330 tests were preformed with a hit rate of 32% (25% would be
considered chance).  They found that creative people (students
from the Juilliard School of Music were part of the study) had
higher hit rates.  The student averaged 50% hit rates and the
musicians from the group scored a 75% hit rate.

A sender sat in one room focusing on photograph, art reproductions,
or video segments taht had been randomly selected by a computer.
The receiver sat in another room with blinders and earphones 
blocking any sound and had a steady "white noise."

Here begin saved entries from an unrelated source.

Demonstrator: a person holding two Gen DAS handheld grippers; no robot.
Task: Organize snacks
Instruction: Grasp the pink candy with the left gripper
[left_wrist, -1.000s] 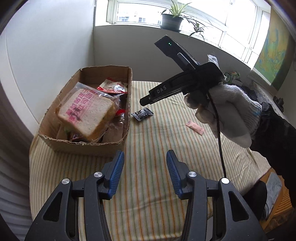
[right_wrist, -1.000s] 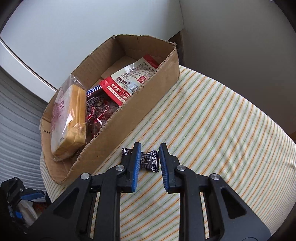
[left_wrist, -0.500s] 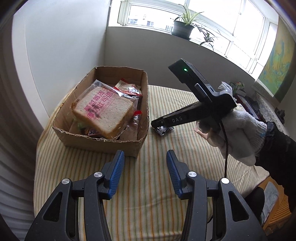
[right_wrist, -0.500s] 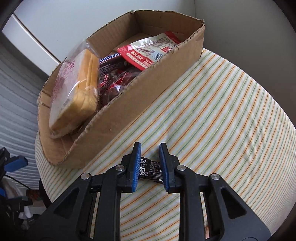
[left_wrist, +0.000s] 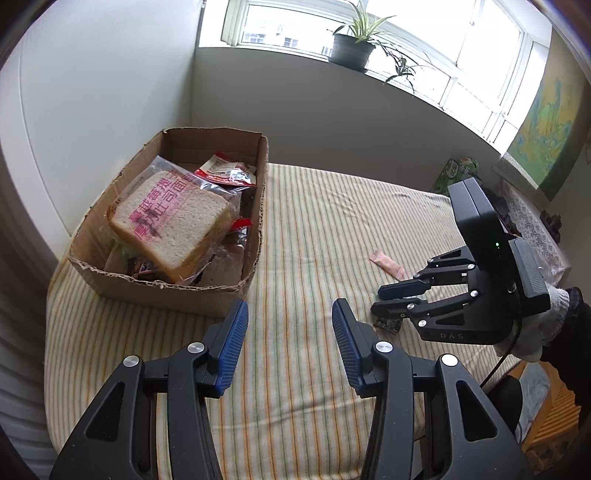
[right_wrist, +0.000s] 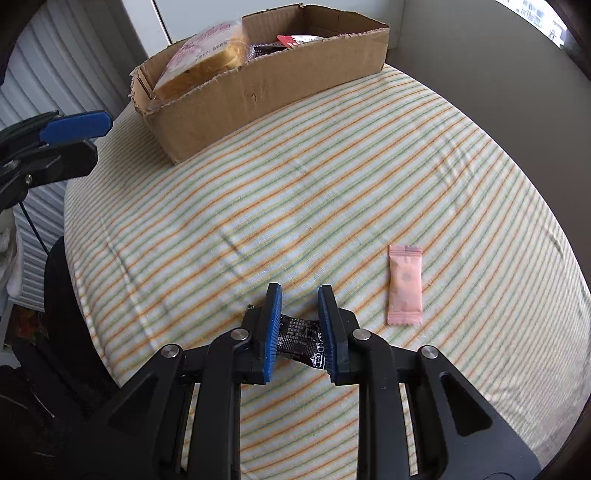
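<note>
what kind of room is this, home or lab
Most likely a home room: a striped cloth covers the table, a potted plant stands on the window sill, and a map poster hangs beside the window.

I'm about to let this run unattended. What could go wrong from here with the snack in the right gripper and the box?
1. The right gripper pinches the small black foil snack packet near one end; it may twist loose.
2. The brown cardboard box is heaped, with the bagged sliced bread riding high, so a dropped packet could slide off.
3. The pink candy sachet lies beside the gripper and could get knocked.
</note>
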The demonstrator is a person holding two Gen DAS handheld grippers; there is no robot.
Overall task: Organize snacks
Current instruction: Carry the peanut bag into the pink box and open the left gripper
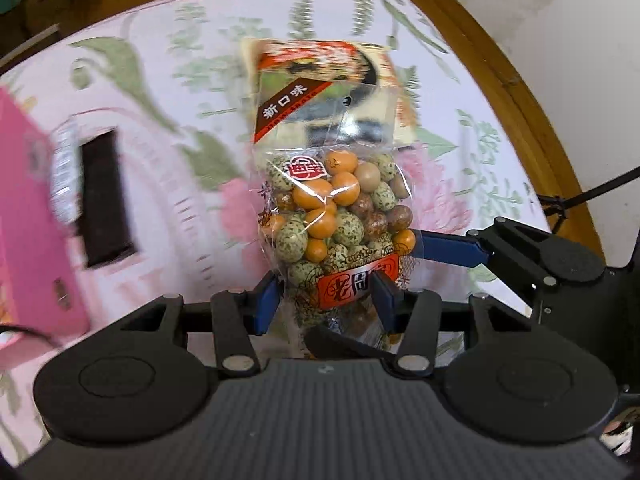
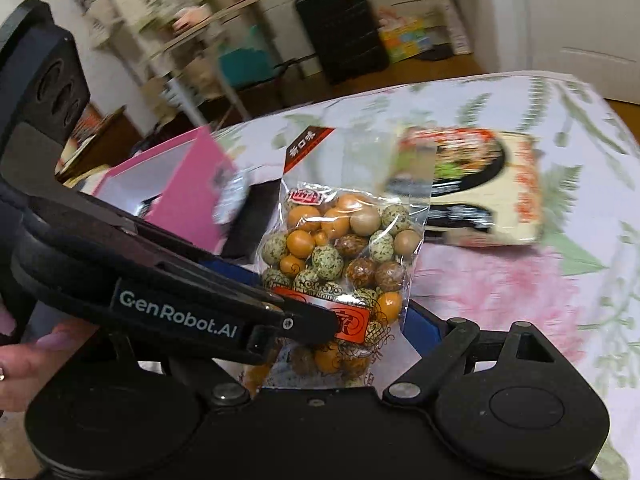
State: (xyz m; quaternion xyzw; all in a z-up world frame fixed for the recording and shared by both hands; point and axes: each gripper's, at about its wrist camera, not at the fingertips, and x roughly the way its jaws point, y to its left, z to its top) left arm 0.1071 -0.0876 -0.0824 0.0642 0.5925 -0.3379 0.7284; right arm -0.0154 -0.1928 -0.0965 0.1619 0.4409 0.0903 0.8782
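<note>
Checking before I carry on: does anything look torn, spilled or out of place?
Nothing is spilled or torn. The bag of coated nuts is intact, pinched at its lower end by the left claw. The noodle pack lies flat on the floral cloth.

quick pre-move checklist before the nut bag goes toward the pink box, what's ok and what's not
1. Left gripper gripping the snack bag: ok, its blue pads pinch the bag's lower end.
2. Right gripper clear of the bag: cannot tell, its jaws are wide and one blue finger sits at the bag's side; contact is unclear.
3. Bag off the floral tablecloth: ok, it looks lifted.
4. Bag intact: ok, no tear or spilled nuts visible.
5. Pink box open: ok, its top looks open.
6. Room in the box: cannot tell, blurred.
7. Noodle packet out of the path: ok, it lies on the far side from the box.
</note>
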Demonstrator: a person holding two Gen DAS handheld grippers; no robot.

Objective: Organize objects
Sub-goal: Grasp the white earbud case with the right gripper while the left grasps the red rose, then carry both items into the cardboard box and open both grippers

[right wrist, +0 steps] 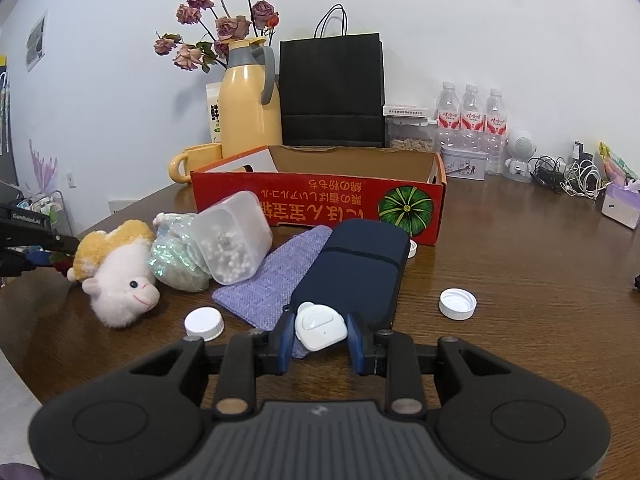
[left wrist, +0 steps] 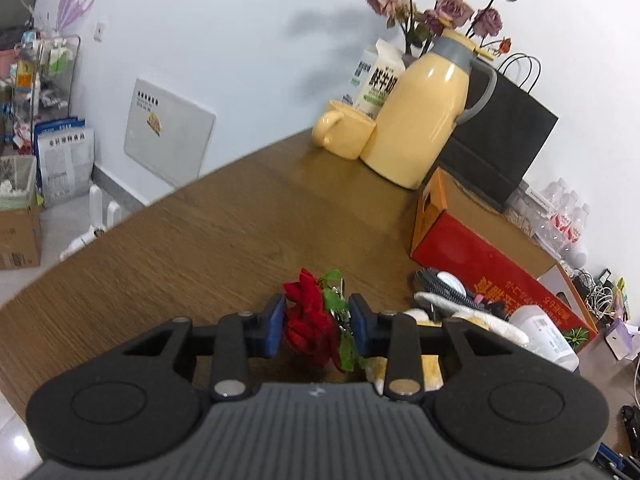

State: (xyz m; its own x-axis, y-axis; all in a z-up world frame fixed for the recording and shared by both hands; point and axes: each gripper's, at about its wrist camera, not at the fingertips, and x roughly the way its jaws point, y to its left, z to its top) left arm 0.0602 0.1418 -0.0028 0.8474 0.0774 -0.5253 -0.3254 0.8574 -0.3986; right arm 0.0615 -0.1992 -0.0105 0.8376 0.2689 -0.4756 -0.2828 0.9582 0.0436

"The set up was designed to isolate the receiver from any ordinary
sights, sounds or sensations, on the theory that ESP impressions
may be so faint they are easily swamped by ordinary sights and 
sounds.  Also, the images used for the experiement were chosen
to be more interesting than the simple geometrical symbols used 
in many earlier ESP experiements.  Subjects in those experiments 
often become bored and did not do well."

"Later, teh receiver was shown four or more different images, in-
cluding the one the sender had been looking at and asked to pick
theone that most closely matched what they experienced during the
test period." The reciever also sat in the room and described what-
ever popped into his/her head.

This study showed the largest effect they knew of in any experiment
on ESP.  Donald B. Rubin, chairman of the department of statistics
at Harvard, said "it was strong evidence that the effect is real,"
assuming the experimental procedures were valid.

One of the things that makes the new study especially credible is 
that Bem "is one of the true agnostics in the field, who came to
it without preconceived ideas."  

Bem said the safeguards used in the experiments "rule out, for me,
all other reasonable nonpsi explanations that have been suggested."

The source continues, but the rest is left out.